Walker refers voters to non-existent information

Scott Walker encouraged voters to see his detailed policy proposals published online. There was just one small problem: there are no proposals.
Scott Walker
Republican Wisconsin Gov. Scott Walker speaks at the Western Conservative Summit, hosted by the Centennial Institute.
Candidates for public office, especially the presidency, realize that there's simply no way to delve into policy details during an interview or press conference. In recent years, candidates often sketch out their positions generally, and then refer people to their websites for more detailed information.
 
But as TPM noted today, this occasionally doesn't go as planned.

Wisconsin Gov. Scott Walker (R) on Monday directed Fox News viewers to his campaign website to see where he stands on certain issues, yet his website appears to lack a clear landing page where supporters can read about the presidential candidate's policy stances and proposals. While discussing the media's focus on Donald Trump on Fox News' "America's Newsroom," Walker said that people should focus on the details of the candidates' policy ideas.

The Republican candidate, generally seen as a top-tier contender, complained about the "overall media frenzy" surrounding "one person" -- i.e., Donald Trump -- though Walker wishes the political conversation would focus on substance. "I hope people join us at ScottWalker.com and see the details," he said, "not about what we think about another candidate, but what we think about making this country great again."
 
That's not a bad pitch, exactly -- some of us think the United States is still great, but we'll put that aside for now -- though if people watching Fox News took Walker's advice, they'd come away disappointed.
 
The "details" don't exist.
 
After poking around the Wisconsin governor's website, I eventually found a page that said Walker is committed to "bold ideas." He presumably means it -- the words appeared in a very large font -- but there were no actual bold ideas anywhere on the page or anywhere else on the website.
 
If a visitor searches long enough, he or she will eventually find a link to an op-ed Walker ostensibly wrote in April about taxes, but there's nothing in the way of policy "details" here, either.
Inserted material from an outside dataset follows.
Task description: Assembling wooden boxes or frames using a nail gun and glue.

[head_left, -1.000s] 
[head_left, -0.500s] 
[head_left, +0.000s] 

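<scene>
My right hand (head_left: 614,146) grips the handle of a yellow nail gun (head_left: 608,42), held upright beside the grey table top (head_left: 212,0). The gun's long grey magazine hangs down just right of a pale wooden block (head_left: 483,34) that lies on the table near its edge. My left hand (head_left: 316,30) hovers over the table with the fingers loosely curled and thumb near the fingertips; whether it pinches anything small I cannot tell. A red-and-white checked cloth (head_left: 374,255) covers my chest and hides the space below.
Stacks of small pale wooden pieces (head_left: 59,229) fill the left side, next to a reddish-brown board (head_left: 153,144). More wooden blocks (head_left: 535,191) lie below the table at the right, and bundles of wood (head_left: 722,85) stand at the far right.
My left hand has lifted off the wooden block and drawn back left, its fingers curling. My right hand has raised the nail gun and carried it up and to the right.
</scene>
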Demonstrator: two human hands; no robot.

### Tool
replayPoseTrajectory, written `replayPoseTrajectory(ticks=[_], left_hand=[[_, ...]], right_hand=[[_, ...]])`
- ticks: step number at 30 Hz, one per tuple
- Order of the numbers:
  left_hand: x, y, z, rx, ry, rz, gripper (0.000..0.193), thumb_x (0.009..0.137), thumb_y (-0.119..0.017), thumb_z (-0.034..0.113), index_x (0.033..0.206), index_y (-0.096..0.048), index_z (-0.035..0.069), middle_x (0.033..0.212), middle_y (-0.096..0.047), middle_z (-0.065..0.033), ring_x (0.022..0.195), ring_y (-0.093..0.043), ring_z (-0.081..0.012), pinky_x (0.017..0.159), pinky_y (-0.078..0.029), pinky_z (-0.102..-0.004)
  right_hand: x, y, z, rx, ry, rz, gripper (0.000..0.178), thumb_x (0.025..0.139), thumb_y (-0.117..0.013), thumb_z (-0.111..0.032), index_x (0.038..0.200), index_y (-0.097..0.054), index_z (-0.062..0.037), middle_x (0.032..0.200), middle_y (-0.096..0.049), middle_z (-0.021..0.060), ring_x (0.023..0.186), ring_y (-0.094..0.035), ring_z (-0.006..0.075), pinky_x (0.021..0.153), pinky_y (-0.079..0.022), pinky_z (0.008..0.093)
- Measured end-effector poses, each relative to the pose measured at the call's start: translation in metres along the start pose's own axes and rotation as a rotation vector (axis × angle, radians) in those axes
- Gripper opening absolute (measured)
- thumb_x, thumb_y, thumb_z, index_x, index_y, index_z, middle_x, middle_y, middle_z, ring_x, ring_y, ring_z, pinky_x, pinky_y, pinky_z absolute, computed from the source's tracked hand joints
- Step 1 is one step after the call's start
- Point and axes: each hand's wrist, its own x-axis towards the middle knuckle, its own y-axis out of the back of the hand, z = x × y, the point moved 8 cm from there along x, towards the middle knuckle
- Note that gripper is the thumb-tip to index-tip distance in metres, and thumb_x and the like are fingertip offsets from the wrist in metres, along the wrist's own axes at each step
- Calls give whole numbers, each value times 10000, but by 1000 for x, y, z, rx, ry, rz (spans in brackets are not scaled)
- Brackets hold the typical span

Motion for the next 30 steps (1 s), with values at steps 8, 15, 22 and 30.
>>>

There isn't even an "issues" tab anywhere on the page -- though there is a "shop" option.
 
The point isn't to pick on Walker too much -- though he certainly shouldn't have encouraged a national television audience to visit online content that doesn't exist -- since the governor isn't the only one. Politico published an analysis of each of the 17 Republican campaigns' websites and "found that nearly half lacked a specific 'issue' page at all."
 
Perhaps we're just too early? It's only August, so maybe it's unrealistic to think the national candidates will have issues pages already?
 
That might work as an answer, were it not for the fact that Hillary Clinton, Bernie Sanders, and Martin O'Malley -- the top three Democratic presidential candidates -- have each put online fairly detailed issue pages on a variety of high-profile topics.
 
Eventually, leading Republican campaigns will catch up, but what does it say about the leading GOP candidates that they haven't bothered with issue pages thus far?